TASK PROMPT: Each line below that contains the word "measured" must be copied.

MATERIAL PROVIDED:
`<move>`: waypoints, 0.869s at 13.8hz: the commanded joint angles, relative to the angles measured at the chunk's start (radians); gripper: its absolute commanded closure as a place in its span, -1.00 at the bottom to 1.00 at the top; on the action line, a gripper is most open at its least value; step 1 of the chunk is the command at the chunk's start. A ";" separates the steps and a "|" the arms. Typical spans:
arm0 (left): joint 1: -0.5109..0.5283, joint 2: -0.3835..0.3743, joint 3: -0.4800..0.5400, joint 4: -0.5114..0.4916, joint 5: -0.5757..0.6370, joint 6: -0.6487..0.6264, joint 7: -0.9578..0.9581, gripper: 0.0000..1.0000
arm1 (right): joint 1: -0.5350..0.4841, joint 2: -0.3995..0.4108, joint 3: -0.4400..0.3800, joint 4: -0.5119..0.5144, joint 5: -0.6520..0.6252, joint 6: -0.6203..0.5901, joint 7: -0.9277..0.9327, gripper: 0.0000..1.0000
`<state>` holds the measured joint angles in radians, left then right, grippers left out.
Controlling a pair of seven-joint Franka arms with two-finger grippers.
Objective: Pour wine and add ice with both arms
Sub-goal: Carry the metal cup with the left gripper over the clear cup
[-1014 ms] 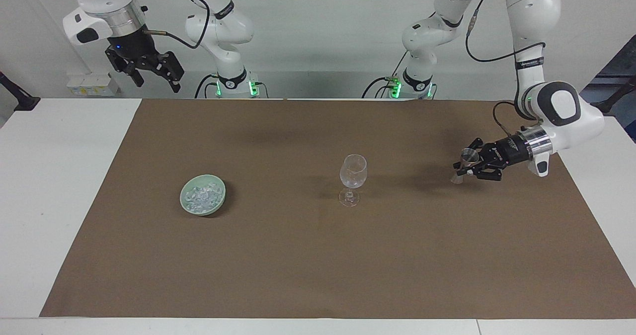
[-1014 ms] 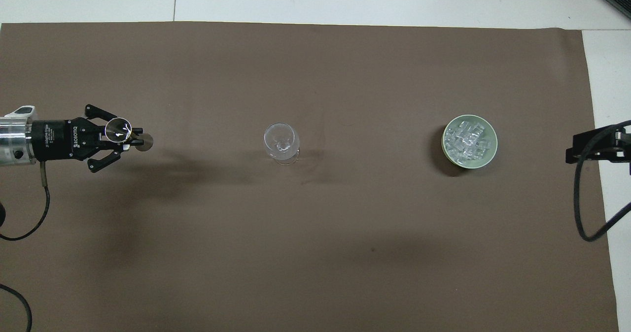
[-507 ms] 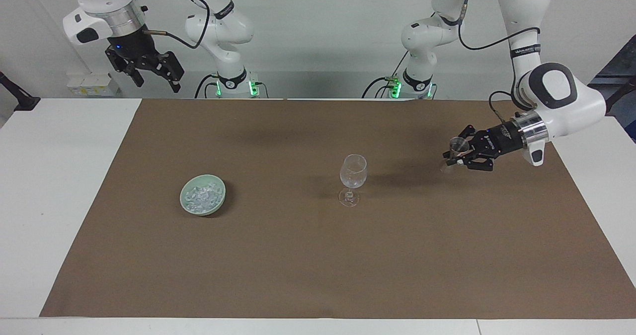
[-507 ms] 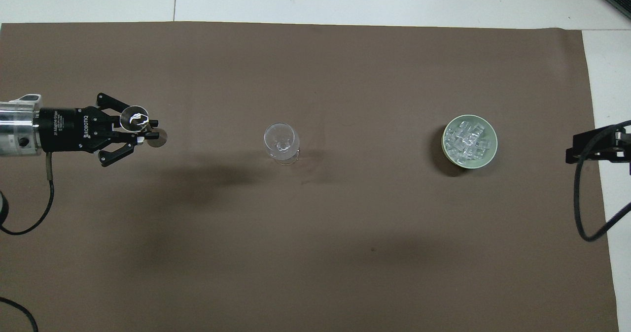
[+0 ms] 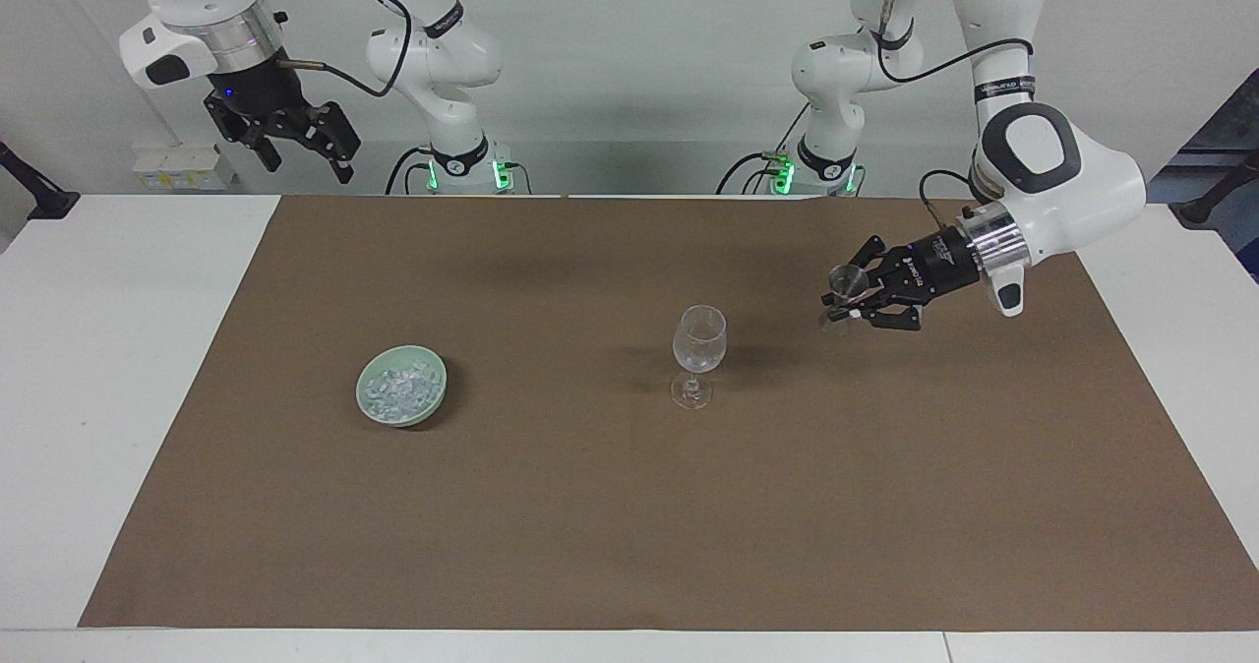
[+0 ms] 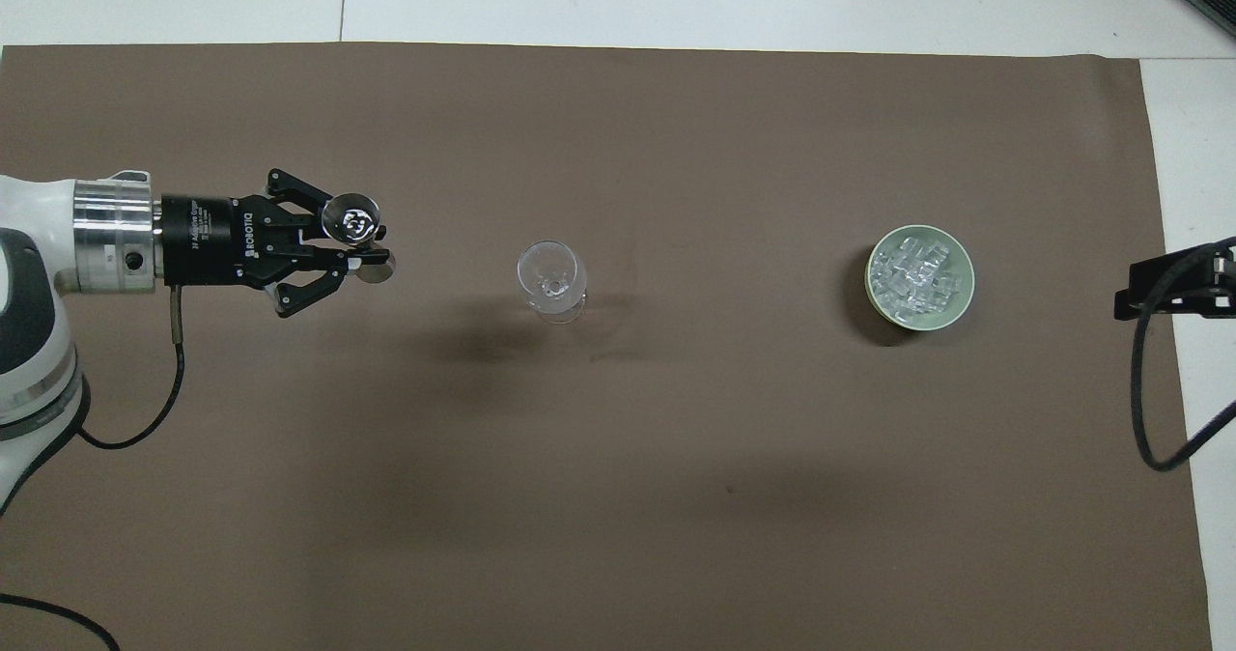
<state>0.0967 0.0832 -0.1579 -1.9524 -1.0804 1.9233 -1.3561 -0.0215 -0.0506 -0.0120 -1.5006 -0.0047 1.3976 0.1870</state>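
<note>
Left pincer (image 5: pixel 844 306): mine, held up in the air over the brown mat, toward my left arm's end of the tabletop, pointing sideways at the wine glass and clear of it.
Left pincer grip: my fingertips are pinched tight on the stem of a small measuring cup (image 5: pixel 845 280); the outer links splay to the sides.
Measuring cup: small, clear, stemmed, roughly upright in my grip; its round mouth faces up in the overhead view (image 6: pixel 351 220), with a glint inside that I cannot identify.
Right pincer (image 5: pixel 300 154): mine too, waiting high above my right arm's end of the tabletop, near my base; its fingers stand wide apart and carry nothing.
Wine glass (image 5: pixel 698 354): upright on its foot near the middle of the mat, between the cup and the bowl, touched by nothing. I cannot tell whether it holds any liquid.
Ice (image 5: pixel 398 388): a glistening heap of small whitish chunks lying in the pale green bowl.
Bowl (image 5: pixel 433 399): on the mat toward my right arm's end, well apart from the wine glass and about as far from my bases.
Mat (image 5: pixel 629 525): brown, covering most of the white tabletop (image 5: pixel 118 368).
</note>
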 commanded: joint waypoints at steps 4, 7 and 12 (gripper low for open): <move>-0.124 -0.020 0.015 -0.010 0.036 0.131 -0.104 1.00 | -0.032 -0.017 0.004 -0.020 0.025 0.020 -0.034 -1.00; -0.159 -0.019 0.014 0.004 0.103 0.164 -0.158 1.00 | -0.031 -0.017 0.004 -0.021 0.023 0.027 -0.034 -1.00; -0.232 -0.017 0.015 0.018 0.186 0.232 -0.207 1.00 | -0.031 -0.017 0.004 -0.021 0.025 0.030 -0.032 -1.00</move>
<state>-0.1137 0.0814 -0.1582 -1.9407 -0.9270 2.1363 -1.5289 -0.0344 -0.0506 -0.0124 -1.5006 -0.0047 1.4106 0.1870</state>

EXERCISE RESPONSE:
`<move>`: waypoints, 0.869s at 13.8hz: the commanded joint angles, relative to the angles measured at the chunk's start (radians); gripper: its absolute commanded closure as a place in its span, -1.00 at the bottom to 1.00 at the top; on the action line, a gripper is most open at its least value; step 1 of the chunk is the command at the chunk's start. A ";" separates the steps and a "|" the arms. Typical spans:
`<state>` holds the measured joint angles in radians, left then right, grippers left out.

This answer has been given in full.